Richard Schloss is back in Santa Barbara, and the Palm Loft Gallery (410 Palm Ave., Carpinteria) celebrates his return with a one-man show, his first in Santa Barbara County in five years. This exhibit not only showcases 42 of Schloss’ paintings, but also makes them available for adoption to good homes.
The public is invited to come for an Artist’s Talk with Richard Schloss on Sunday, February 4, from 2-4 p.m. at the gallery. There will be light refreshments as well as two 15-minute songwriter showcases with Sherie Davis and Mark Alciati.
Only two days after its fabulous opening reception, the show had to be postponed due to the Thomas Fire’s catastrophic interruption. After two weeks of inaccessibility to Montecito and Carpinteria, Arturo Tello, the owner of Palm Loft Gallery, has decided to extend Schloss’ show through February 5 and donate 15% of new sales to two artists who lost a home and studio in the Carpinteria Mountains.
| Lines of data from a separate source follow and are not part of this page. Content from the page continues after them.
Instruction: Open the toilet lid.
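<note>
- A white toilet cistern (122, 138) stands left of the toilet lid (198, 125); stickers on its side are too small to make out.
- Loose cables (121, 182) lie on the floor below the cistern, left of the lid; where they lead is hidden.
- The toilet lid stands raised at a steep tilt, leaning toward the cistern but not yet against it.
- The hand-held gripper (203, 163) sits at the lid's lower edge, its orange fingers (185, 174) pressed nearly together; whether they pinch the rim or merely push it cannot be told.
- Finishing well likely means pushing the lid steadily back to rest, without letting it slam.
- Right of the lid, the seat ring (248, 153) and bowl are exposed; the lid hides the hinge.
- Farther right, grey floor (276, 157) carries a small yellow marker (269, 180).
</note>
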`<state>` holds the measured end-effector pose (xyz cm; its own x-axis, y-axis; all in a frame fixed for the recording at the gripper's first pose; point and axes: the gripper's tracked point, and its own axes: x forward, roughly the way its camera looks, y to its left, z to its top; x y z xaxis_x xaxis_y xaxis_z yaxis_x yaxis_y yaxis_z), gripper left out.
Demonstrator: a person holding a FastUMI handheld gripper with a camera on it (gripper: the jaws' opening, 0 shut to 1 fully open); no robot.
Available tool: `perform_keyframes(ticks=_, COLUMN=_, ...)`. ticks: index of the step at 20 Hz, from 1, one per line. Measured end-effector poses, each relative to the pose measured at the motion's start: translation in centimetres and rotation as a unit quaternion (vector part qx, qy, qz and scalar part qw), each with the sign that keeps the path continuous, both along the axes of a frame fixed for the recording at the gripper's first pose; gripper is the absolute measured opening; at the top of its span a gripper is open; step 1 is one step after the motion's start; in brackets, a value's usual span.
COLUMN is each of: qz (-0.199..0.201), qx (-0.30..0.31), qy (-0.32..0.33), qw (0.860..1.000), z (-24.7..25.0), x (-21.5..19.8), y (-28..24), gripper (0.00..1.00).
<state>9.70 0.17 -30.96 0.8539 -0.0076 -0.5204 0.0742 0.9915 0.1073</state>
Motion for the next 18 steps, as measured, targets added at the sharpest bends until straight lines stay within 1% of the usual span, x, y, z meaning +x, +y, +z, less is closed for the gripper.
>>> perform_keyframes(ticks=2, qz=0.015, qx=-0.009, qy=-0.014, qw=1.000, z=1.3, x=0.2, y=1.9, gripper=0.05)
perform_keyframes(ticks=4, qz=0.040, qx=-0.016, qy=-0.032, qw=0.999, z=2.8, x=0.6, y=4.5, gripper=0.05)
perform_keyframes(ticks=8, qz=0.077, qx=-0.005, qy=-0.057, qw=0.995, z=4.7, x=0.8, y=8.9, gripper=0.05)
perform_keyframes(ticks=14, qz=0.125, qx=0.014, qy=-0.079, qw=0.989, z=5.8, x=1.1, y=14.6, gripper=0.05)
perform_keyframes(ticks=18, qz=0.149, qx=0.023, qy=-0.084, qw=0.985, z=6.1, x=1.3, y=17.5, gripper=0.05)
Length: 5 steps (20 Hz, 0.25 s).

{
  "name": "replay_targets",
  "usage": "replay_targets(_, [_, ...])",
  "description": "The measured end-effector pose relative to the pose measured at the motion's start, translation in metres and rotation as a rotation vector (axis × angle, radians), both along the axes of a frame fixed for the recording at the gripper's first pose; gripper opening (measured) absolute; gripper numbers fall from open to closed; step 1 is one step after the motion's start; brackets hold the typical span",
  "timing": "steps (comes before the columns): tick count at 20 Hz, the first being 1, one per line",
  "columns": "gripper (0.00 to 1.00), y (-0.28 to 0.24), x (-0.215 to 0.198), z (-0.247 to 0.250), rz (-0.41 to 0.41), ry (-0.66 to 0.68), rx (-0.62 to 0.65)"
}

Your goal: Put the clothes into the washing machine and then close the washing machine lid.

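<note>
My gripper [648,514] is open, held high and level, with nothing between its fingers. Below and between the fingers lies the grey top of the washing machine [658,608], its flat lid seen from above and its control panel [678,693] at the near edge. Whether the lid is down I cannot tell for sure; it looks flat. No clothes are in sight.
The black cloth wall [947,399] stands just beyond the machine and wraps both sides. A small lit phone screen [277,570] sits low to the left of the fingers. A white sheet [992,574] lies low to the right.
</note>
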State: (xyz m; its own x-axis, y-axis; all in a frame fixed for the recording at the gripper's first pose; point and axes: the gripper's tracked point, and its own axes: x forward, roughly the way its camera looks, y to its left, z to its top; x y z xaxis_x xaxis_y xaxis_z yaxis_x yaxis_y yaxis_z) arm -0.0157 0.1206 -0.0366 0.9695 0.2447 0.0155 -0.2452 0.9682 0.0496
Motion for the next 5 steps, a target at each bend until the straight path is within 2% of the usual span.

Schloss may have been born in Fort Worth, Texas, but has worked and showed in Santa Barbara since 1972. He completed a Master of Fine Arts in Painting at UCSB in 1979 and a BA in Italian in 1981.
He initially explored many different styles and mediums, but from 1976 to the mid-80s he focused on painting outside in the landscape. Today he continues to paint en plein air on small canvases, but does most of his work in the studio on larger works. In 1980 he spent a year in Europe painting on an award scholarship, and in 1992 he was chosen to paint the diorama backgrounds for The Cartwright Interactions Hall at The Santa Barbara Museum of Natural History. He has done numerous commissions for public spaces including Santa Barbara Cottage Hospital, Santa Barbara Historical Museum, The Palo Alto Medical Foundations in Mountain View and in Sunnyvale, and in 2015 had a large one-man show at the Ventura Museum of Art. His work is in four museums in the Central California area including the Santa Barbara Historical Museum, The Ridley-Tree Museum and the Ventura Museum of Art.
Tello met Schloss in early 1986 at the first expanded Oak Group paint-out on the bluffs of Loon Point near Summerland. Tello had heard of Schloss and knew that he was a talented young landscape painter, but was utterly stunned when he discovered that Schloss rode his bike from Santa Barbara and was painting with colored pencils. Tello decided to paint a portrait of him and his bicycle that day, and after 31 years of knowing Schloss, Tello has continued to display many of Schloss’ paintings at Oak Group shows and at the Easton Gallery.
Both are impressed by each other’s talent, professionalism and work ethic and are honored to be partners in this magnificent show.